* [EXERCISE]
Please return the full listing. Every line must match exactly.

+ + + + + + +

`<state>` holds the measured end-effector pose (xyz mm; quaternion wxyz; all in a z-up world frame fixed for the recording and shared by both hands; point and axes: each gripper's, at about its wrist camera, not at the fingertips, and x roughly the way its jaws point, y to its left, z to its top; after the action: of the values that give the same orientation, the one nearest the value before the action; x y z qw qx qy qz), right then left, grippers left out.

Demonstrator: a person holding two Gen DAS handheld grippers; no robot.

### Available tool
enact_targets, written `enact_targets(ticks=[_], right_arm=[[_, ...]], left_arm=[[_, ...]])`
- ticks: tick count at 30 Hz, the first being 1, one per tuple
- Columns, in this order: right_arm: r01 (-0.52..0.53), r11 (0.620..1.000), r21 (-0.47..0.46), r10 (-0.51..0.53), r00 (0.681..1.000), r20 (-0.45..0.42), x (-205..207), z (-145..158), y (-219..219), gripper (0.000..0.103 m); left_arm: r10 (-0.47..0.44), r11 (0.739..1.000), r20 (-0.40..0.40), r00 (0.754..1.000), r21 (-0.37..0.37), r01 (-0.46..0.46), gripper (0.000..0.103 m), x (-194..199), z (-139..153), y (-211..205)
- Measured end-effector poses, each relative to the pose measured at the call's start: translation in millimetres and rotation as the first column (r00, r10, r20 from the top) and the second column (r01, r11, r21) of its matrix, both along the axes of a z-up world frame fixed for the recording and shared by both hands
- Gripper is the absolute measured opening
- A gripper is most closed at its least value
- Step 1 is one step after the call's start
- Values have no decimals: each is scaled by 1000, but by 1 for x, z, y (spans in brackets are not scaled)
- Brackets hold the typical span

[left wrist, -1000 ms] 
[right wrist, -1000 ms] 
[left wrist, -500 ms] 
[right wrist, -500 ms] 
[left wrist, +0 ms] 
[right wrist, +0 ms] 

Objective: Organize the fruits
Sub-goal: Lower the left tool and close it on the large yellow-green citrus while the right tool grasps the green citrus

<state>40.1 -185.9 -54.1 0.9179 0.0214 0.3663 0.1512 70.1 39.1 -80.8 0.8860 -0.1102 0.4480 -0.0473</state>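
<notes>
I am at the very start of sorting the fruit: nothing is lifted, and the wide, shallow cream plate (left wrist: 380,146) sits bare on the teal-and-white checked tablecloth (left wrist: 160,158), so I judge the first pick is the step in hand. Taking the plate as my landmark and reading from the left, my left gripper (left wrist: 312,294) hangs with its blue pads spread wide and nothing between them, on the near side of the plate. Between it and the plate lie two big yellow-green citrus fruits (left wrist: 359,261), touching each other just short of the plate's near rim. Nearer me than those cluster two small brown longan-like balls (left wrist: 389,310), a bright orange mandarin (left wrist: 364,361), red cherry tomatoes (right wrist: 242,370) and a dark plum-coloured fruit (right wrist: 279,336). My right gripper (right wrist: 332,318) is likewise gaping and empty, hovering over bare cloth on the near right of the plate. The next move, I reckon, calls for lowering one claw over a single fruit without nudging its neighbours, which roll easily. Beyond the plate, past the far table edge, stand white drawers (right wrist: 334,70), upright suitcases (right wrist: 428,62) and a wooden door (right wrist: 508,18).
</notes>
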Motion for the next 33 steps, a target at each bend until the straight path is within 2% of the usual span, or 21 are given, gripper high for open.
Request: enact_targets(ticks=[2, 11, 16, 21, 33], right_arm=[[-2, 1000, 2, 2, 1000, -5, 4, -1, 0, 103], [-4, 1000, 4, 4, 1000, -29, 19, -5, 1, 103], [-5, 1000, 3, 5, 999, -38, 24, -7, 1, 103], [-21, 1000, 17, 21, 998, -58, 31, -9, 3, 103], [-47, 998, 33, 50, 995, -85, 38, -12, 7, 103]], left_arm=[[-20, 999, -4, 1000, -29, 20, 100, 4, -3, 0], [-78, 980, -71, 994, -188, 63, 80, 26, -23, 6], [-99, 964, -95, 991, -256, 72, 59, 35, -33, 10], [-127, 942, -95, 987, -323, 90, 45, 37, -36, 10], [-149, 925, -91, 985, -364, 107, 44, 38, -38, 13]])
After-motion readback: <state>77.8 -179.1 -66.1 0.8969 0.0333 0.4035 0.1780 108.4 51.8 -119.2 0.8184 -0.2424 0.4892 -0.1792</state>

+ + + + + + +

* [RESULT]
`<state>` holds the measured end-effector pose (xyz mm; quaternion wxyz; all in a z-up world frame fixed for the recording and shared by both hands; point and axes: each gripper's, at about its wrist camera, not at the fingertips, and x roughly the way its jaws point, y to its left, z to its top; after the action: of the values that give the same orientation, the one nearest the value before the action; x y z qw qx qy qz), right then left, grippers left out.

Demonstrator: a person holding two Gen DAS handheld grippers; no robot.

### Available tool
enact_targets, written `enact_targets(ticks=[_], right_arm=[[_, ...]], left_arm=[[_, ...]])`
- ticks: tick count at 30 Hz, the first being 1, one per tuple
- Columns, in this order: right_arm: r01 (-0.52..0.53), r11 (0.620..1.000), r21 (-0.47..0.46), r10 (-0.51..0.53), r00 (0.681..1.000), r20 (-0.45..0.42), x (-205..207), z (-145..158), y (-219..219), gripper (0.000..0.103 m); left_arm: r10 (-0.47..0.44), r11 (0.739..1.000), r20 (-0.40..0.40), r00 (0.754..1.000), r21 (-0.37..0.37), r01 (-0.46..0.46), gripper (0.000..0.103 m), x (-194..199), z (-139..153), y (-211..205)
- Measured end-effector poses, each relative to the pose measured at the call's start: translation in millimetres and rotation as the first column (r00, r10, r20 from the top) and the second column (r01, r11, r21) of its matrix, both along the axes of a z-up world frame fixed for the recording and shared by both hands
- Gripper is the absolute measured opening
- A gripper is most closed at its least value
- Step 1 is one step after the call's start
- Values have no decimals: each is scaled by 1000, but by 1 for x, z, y (spans in brackets are not scaled)
- Brackets hold the typical span

[left wrist, -1000 ms] 
[right wrist, -1000 ms] 
[left wrist, -500 ms] 
[right wrist, -500 ms] 
[left wrist, +0 ms] 
[right wrist, +0 ms] 

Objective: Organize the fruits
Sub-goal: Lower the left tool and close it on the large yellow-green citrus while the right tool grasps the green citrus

<state>40.1 -185.9 -54.1 0.9179 0.0214 0.3663 0.1512 70.1 39.1 -80.8 0.8860 -0.1102 0.4480 -0.0473</state>
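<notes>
I am at the very start of sorting the fruit: nothing is lifted, and the wide, shallow cream plate (left wrist: 380,146) sits bare on the teal-and-white checked tablecloth (left wrist: 160,158), so I judge the first pick is the step in hand. Taking the plate as my landmark and reading from the left, my left gripper (left wrist: 312,294) hangs with its blue pads spread wide and nothing between them, on the near side of the plate. Between it and the plate lie two big yellow-green citrus fruits (left wrist: 359,261), touching each other just short of the plate's near rim. Nearer me than those cluster two small brown longan-like balls (left wrist: 389,310), a bright orange mandarin (left wrist: 364,361), red cherry tomatoes (right wrist: 242,370) and a dark plum-coloured fruit (right wrist: 279,336). My right gripper (right wrist: 332,318) is likewise gaping and empty, hovering over bare cloth on the near right of the plate. The next move, I reckon, calls for lowering one claw over a single fruit without nudging its neighbours, which roll easily. Beyond the plate, past the far table edge, stand white drawers (right wrist: 334,70), upright suitcases (right wrist: 428,62) and a wooden door (right wrist: 508,18).
</notes>
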Motion for the next 33 steps, a target at each bend until the straight path is within 2% of the usual span, or 21 are given, gripper high for open.
Request: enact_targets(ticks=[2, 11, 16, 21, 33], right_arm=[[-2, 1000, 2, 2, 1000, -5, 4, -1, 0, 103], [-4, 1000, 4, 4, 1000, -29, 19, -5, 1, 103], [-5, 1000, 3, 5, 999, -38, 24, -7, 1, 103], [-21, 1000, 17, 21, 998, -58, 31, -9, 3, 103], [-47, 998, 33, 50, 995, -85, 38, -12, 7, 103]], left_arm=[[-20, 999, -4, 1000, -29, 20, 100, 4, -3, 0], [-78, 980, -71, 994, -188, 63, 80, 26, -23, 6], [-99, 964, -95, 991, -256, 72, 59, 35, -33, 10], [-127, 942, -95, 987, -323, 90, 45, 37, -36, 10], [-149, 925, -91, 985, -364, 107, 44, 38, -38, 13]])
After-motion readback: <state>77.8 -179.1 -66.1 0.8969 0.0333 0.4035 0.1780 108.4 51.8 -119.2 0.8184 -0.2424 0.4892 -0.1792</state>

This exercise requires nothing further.